### WHAT IS EXPECTED
In the entries below, count every line containing "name". Return the number and nothing else.
****************
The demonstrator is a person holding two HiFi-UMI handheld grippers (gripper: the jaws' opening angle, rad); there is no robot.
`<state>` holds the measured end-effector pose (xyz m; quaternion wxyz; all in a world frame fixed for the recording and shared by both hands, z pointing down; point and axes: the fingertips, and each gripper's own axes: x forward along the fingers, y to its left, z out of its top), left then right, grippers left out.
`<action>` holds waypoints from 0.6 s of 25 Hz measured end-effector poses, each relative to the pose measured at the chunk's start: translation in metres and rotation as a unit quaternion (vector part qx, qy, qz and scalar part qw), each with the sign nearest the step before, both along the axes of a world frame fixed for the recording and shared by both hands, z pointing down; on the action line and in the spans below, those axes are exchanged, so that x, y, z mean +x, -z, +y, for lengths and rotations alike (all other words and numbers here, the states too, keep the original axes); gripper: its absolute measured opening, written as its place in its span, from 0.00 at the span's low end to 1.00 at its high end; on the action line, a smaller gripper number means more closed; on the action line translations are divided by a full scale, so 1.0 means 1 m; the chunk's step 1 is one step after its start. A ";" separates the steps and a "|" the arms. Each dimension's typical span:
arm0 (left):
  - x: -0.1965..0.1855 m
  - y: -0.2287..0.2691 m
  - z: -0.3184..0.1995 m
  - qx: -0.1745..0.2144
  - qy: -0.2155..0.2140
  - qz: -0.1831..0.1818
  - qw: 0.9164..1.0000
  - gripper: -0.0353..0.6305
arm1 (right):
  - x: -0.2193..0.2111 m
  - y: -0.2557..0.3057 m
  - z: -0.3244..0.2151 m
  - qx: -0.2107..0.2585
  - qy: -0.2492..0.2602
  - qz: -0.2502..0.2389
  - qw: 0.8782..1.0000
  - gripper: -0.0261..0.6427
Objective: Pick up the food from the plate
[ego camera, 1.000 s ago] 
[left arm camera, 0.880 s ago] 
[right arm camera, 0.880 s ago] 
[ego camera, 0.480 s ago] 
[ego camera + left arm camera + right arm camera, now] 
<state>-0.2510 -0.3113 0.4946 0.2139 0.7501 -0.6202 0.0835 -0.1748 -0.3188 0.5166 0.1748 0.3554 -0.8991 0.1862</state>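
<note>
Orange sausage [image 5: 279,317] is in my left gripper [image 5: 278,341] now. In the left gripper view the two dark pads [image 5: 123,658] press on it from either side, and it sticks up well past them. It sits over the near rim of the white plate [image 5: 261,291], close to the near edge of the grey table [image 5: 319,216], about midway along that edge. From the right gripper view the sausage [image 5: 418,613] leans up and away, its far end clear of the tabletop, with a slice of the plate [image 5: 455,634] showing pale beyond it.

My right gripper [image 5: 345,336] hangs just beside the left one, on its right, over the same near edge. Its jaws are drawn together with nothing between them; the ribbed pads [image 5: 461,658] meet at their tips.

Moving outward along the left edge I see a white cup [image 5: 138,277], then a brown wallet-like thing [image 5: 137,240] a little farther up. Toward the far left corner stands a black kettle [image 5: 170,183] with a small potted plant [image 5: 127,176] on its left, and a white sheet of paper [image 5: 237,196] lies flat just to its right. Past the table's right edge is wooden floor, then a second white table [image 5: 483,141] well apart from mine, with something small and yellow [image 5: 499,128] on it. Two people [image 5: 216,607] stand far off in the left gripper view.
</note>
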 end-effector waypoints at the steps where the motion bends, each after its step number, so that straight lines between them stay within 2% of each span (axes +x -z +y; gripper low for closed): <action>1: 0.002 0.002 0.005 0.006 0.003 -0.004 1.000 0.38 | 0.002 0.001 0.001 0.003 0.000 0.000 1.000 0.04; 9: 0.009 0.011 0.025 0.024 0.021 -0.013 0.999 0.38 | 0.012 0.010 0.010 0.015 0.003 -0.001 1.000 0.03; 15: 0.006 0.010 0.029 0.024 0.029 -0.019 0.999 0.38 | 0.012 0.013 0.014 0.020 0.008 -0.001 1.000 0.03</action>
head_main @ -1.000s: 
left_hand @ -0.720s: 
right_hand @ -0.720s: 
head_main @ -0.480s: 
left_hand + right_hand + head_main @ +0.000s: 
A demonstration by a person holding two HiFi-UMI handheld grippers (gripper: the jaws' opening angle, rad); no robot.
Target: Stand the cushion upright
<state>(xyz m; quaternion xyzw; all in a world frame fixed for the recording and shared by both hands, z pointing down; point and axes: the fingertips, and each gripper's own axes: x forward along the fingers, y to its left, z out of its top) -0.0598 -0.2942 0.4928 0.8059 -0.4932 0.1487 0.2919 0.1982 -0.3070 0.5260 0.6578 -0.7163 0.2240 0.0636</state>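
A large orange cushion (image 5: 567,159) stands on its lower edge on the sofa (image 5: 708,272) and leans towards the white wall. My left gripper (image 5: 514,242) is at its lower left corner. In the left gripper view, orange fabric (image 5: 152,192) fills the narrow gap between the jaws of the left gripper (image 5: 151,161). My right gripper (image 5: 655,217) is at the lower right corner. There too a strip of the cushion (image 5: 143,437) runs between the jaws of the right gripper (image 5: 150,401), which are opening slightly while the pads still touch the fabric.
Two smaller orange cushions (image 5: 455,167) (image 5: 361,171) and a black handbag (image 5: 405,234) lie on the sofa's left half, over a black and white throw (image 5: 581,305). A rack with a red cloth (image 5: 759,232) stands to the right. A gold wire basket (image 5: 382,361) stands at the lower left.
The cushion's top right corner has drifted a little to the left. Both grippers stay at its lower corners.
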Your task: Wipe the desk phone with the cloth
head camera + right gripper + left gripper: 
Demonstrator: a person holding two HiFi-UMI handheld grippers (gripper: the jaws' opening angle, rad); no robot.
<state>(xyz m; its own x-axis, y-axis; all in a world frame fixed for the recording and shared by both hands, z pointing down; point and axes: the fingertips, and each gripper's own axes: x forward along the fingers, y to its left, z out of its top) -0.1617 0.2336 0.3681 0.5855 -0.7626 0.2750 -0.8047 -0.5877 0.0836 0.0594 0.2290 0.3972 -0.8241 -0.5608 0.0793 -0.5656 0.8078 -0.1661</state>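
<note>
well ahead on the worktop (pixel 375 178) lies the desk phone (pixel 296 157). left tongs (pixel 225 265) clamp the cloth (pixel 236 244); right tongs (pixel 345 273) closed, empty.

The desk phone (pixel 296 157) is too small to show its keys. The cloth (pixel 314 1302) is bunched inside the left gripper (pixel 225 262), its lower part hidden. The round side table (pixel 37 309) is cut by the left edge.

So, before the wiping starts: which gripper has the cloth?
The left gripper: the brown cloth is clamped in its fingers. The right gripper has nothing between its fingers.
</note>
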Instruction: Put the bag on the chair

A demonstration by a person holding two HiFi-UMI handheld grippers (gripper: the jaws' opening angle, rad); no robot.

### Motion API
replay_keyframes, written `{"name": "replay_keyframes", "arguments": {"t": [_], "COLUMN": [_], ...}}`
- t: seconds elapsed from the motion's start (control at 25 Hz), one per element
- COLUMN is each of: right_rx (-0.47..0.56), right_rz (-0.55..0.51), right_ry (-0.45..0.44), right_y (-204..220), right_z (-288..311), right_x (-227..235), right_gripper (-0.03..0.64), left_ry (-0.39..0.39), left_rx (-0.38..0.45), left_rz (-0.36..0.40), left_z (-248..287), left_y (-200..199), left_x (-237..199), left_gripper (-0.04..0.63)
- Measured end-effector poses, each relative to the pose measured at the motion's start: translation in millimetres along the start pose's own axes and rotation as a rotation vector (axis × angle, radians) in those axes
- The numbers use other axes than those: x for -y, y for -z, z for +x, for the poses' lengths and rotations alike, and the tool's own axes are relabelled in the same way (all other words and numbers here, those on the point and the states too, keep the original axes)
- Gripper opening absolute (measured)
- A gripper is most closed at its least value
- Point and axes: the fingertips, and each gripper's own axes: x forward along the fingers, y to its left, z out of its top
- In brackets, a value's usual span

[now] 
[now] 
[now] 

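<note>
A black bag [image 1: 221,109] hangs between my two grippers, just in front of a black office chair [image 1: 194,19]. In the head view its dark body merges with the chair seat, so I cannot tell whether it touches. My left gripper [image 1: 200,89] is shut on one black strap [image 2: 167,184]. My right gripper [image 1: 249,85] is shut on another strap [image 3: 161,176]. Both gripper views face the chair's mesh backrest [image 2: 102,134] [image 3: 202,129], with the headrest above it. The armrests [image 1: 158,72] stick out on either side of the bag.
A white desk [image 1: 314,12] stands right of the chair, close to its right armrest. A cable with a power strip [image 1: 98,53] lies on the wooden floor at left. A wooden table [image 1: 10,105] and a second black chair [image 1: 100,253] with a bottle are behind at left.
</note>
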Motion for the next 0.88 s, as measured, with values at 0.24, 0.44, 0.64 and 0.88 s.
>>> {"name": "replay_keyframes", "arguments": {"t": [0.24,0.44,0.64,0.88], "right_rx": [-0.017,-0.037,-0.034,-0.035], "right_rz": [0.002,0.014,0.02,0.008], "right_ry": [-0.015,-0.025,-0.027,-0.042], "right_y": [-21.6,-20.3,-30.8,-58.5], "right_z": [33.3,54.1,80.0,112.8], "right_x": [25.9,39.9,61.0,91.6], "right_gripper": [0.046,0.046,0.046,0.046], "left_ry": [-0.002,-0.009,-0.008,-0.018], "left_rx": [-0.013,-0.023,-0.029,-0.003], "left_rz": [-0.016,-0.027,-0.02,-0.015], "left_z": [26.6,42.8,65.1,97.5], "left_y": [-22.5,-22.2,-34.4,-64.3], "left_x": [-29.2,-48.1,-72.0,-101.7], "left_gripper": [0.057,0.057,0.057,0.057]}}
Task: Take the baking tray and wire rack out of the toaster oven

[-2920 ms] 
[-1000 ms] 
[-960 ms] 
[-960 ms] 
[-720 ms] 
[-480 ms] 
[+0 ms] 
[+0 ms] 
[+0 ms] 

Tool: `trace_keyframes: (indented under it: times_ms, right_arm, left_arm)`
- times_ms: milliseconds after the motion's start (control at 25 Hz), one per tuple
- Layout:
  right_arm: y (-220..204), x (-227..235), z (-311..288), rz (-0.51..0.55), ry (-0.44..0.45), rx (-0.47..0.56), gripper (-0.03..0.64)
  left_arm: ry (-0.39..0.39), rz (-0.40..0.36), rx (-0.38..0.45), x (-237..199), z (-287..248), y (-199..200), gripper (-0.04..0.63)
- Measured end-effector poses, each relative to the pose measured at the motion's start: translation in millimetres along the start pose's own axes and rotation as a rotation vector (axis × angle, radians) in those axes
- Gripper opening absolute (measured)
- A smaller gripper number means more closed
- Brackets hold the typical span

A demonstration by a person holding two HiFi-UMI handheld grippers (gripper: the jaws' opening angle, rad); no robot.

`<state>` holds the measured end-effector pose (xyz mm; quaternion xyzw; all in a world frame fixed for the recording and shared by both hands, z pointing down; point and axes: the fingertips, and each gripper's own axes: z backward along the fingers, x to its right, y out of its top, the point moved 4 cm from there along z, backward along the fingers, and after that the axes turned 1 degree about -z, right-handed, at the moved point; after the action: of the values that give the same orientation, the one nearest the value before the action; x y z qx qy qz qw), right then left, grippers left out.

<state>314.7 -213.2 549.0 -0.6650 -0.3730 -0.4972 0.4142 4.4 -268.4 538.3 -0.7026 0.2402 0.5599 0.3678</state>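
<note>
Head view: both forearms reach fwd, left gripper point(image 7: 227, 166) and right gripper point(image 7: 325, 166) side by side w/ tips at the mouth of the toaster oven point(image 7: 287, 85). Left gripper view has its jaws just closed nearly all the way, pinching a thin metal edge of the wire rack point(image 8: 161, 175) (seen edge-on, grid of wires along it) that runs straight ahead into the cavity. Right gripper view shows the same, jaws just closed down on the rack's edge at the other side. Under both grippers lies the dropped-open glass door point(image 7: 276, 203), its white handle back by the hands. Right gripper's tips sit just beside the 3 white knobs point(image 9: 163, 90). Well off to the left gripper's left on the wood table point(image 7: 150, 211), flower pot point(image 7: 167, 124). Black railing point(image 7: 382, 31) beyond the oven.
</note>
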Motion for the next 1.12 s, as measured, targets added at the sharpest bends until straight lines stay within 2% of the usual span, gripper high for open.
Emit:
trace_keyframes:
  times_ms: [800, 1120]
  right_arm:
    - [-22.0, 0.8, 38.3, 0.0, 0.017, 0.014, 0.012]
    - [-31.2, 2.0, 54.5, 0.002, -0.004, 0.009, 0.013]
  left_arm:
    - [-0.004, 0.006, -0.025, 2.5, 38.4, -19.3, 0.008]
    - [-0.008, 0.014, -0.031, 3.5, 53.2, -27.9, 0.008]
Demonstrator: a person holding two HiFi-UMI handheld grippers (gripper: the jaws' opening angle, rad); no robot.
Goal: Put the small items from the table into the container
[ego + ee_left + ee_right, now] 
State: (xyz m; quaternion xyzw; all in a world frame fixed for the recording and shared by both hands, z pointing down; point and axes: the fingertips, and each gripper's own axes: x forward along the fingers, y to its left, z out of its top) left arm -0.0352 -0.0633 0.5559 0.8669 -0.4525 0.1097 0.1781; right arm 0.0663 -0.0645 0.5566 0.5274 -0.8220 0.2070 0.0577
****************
### REPLY TO THE EXERCISE
2